▸ **What needs to be done**
Would you reproduce exactly the lines below from the one holding "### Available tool" through the one holding "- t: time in", inclusive, and no others?

[Data records]
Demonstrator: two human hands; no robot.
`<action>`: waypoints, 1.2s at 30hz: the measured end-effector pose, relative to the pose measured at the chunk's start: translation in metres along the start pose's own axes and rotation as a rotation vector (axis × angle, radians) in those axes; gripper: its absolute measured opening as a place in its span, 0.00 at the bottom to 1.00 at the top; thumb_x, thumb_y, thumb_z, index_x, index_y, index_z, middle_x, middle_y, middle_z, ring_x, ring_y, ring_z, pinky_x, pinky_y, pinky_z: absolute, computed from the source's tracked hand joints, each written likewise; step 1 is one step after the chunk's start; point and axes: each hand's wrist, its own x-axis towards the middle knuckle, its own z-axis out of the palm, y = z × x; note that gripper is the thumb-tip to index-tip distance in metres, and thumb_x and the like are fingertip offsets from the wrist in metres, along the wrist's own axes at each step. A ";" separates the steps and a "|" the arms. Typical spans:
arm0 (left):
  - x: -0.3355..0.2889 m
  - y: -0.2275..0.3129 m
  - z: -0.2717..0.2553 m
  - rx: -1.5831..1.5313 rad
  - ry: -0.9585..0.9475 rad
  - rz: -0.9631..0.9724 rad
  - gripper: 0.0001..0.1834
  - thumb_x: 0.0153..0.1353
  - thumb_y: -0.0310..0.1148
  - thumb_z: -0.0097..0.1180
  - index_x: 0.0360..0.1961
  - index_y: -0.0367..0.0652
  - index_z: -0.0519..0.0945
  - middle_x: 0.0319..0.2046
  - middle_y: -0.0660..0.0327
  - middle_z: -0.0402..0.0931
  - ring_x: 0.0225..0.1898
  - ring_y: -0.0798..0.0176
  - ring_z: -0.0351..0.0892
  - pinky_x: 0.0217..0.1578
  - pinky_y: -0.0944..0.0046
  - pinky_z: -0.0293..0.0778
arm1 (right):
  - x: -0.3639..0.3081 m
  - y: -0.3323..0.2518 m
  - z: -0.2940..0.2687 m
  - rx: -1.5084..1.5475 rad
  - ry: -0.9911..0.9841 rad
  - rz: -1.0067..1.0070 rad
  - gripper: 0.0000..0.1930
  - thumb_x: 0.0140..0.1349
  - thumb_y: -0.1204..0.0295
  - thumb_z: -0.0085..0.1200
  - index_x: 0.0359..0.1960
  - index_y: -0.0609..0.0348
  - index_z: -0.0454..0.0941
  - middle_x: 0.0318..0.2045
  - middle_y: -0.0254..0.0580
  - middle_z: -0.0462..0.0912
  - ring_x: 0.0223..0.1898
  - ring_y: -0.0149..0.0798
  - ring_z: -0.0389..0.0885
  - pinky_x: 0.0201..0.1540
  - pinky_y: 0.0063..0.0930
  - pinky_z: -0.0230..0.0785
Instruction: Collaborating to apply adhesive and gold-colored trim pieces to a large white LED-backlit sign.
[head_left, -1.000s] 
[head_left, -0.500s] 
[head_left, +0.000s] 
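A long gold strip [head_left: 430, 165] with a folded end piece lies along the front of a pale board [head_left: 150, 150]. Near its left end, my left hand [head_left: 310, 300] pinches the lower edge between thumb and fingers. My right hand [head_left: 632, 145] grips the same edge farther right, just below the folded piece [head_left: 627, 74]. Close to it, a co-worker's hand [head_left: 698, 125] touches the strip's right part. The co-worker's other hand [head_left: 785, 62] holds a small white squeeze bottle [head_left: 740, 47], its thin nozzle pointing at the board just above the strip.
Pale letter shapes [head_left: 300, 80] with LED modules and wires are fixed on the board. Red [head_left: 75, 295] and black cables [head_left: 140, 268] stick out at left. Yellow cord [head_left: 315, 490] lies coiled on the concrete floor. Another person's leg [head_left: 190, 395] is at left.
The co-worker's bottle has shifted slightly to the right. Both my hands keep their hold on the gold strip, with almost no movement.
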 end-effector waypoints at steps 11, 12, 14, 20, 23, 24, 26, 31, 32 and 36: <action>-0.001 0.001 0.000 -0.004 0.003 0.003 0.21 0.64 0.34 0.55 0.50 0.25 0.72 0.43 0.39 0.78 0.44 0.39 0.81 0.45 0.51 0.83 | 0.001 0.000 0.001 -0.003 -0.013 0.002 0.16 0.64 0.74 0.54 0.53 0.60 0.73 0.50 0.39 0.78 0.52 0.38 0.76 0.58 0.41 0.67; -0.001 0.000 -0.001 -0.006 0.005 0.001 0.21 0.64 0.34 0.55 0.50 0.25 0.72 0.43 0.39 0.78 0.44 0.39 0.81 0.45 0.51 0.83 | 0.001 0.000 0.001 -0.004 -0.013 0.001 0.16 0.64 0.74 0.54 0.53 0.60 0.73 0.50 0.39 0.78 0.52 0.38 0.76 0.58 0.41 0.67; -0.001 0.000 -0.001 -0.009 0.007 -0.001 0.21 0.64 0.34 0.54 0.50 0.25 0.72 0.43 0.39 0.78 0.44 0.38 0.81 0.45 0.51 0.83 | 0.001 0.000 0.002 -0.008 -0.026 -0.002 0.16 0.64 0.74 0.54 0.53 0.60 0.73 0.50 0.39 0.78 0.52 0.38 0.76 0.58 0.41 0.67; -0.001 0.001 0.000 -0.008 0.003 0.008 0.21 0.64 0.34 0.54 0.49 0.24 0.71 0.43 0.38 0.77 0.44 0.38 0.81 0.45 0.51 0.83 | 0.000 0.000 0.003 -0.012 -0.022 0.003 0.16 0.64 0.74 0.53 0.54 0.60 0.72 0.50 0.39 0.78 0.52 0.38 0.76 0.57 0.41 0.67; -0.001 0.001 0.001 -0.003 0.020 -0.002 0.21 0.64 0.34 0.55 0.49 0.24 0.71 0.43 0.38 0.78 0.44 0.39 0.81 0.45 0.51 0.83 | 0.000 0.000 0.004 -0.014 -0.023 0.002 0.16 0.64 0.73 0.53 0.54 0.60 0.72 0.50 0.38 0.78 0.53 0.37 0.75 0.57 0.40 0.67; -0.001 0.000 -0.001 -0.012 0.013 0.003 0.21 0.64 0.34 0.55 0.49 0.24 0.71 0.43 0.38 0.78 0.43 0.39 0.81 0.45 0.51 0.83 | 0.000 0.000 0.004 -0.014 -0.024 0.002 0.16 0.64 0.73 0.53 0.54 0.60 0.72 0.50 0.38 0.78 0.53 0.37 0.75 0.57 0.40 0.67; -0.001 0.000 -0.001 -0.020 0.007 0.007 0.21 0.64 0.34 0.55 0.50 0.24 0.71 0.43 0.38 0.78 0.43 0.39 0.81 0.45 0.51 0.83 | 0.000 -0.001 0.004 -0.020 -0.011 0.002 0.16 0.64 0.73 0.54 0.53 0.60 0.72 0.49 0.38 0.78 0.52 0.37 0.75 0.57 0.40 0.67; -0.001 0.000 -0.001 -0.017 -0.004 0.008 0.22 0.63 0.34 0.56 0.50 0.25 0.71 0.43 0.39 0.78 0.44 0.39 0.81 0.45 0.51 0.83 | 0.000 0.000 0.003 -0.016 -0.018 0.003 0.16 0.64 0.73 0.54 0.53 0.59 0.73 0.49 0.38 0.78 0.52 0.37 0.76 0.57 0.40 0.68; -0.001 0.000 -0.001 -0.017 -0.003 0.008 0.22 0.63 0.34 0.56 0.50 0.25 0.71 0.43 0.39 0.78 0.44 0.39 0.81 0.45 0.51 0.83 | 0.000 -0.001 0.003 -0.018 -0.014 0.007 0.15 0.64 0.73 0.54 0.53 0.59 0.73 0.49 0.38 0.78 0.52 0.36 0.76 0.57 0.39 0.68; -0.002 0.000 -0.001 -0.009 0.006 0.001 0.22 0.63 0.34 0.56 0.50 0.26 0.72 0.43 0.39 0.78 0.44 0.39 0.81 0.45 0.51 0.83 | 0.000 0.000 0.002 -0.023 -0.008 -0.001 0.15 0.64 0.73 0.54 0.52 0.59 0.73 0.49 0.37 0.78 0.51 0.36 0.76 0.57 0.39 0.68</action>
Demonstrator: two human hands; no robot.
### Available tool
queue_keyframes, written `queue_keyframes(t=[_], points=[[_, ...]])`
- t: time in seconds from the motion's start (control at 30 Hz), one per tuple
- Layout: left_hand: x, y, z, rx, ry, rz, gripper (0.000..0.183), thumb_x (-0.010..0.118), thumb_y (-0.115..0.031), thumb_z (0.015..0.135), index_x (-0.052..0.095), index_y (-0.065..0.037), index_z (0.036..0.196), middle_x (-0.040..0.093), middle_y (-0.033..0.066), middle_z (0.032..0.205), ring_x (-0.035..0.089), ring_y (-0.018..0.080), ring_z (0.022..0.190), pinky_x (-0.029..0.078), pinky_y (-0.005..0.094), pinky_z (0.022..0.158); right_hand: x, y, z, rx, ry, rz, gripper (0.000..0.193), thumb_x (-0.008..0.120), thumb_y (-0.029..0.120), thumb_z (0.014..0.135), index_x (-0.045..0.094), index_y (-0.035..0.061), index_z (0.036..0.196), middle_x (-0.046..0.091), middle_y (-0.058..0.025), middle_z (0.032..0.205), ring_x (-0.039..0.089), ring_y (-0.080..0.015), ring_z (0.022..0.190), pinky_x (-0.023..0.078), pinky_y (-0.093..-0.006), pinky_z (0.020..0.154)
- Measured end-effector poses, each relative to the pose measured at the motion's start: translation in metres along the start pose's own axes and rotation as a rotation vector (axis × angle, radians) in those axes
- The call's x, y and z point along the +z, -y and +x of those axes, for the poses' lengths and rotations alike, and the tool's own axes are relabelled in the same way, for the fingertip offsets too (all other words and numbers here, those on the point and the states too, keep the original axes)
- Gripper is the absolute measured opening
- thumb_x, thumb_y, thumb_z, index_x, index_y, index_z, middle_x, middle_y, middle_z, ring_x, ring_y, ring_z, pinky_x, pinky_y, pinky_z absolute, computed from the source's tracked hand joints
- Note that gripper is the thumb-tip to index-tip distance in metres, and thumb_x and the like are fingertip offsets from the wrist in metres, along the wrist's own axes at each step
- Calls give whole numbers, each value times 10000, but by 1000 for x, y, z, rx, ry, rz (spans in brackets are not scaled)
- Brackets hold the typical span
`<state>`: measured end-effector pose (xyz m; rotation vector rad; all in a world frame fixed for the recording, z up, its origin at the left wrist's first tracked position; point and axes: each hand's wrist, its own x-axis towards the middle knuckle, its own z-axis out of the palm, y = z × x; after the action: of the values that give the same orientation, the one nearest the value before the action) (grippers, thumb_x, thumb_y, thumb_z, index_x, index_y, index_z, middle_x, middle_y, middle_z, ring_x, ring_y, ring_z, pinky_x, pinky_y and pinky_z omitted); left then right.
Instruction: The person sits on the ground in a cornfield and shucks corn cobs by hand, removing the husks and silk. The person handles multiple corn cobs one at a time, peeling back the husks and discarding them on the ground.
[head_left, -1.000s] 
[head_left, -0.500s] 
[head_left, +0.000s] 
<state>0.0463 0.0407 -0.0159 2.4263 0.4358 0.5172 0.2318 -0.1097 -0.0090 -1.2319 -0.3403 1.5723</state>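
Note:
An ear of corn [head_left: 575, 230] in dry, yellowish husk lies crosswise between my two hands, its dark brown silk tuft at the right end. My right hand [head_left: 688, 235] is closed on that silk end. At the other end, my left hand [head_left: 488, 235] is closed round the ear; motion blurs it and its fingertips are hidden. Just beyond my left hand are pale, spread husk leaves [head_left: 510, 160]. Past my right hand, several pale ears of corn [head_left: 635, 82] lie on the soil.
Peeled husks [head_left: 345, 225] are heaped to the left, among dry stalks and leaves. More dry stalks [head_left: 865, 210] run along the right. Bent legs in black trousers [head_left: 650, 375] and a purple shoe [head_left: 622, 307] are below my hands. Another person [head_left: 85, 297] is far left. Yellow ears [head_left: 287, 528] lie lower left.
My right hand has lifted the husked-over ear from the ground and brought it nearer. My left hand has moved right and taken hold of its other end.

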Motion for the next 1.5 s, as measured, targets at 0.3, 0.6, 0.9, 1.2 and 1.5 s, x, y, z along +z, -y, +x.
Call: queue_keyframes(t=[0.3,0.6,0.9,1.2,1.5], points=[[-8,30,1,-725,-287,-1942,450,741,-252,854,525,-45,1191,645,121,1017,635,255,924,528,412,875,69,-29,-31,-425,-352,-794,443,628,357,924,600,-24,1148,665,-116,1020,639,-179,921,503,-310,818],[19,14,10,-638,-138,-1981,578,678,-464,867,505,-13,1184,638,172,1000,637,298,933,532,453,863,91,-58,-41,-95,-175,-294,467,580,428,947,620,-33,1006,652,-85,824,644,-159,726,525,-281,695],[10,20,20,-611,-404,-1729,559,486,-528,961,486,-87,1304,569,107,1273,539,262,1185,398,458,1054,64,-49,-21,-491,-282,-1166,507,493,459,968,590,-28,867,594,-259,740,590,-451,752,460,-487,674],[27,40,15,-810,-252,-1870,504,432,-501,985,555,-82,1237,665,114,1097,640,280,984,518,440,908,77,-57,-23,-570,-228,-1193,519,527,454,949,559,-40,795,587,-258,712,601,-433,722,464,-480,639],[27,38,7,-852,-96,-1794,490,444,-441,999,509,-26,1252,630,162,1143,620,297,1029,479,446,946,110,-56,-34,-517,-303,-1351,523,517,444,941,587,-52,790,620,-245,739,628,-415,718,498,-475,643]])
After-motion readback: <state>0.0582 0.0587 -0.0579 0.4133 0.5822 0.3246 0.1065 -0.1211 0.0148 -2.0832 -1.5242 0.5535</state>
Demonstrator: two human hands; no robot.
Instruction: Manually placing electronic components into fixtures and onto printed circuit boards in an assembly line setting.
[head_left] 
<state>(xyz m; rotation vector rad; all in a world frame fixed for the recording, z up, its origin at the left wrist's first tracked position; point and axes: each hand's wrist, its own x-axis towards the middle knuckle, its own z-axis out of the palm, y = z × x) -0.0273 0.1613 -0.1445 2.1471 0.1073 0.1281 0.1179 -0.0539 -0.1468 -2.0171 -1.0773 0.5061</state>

▸ **Solution**
### Available tool
queue_keyframes, written `queue_keyframes(t=[_], points=[[_, ...]])`
- t: time in seconds from the motion's start (control at 30 Hz), one per tuple

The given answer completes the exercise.